Segment Start: RAW DATA

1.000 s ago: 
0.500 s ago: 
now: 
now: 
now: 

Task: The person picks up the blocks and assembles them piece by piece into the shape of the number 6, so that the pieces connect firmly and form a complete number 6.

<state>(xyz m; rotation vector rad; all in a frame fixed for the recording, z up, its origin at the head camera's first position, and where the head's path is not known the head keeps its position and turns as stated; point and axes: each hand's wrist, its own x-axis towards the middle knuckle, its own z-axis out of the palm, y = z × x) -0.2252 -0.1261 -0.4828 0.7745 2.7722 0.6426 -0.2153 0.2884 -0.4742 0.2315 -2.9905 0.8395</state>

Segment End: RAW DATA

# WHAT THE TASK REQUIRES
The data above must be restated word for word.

# WRITTEN RESPONSE
1.000 s ago: 
0.500 s ago: 
now: 
now: 
now: 

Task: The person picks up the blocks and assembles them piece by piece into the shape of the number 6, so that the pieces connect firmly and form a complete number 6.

<state>(xyz m; rotation vector rad; all in a frame fixed for the recording, z up, its origin at the head camera's first position, and where the head's path is not known the head keeps its position and turns as stated; point and axes: each hand's wrist, its own x-axis towards the middle knuckle, its own z-axis out of the palm, y = z × x) -0.2252 -0.1261 -0.4828 0.7745 2.7722 0.6426 -0.2153 0.2884 -0.4742 0.2315 -2.9905 0.8395</state>

The response to the exercise is now finished.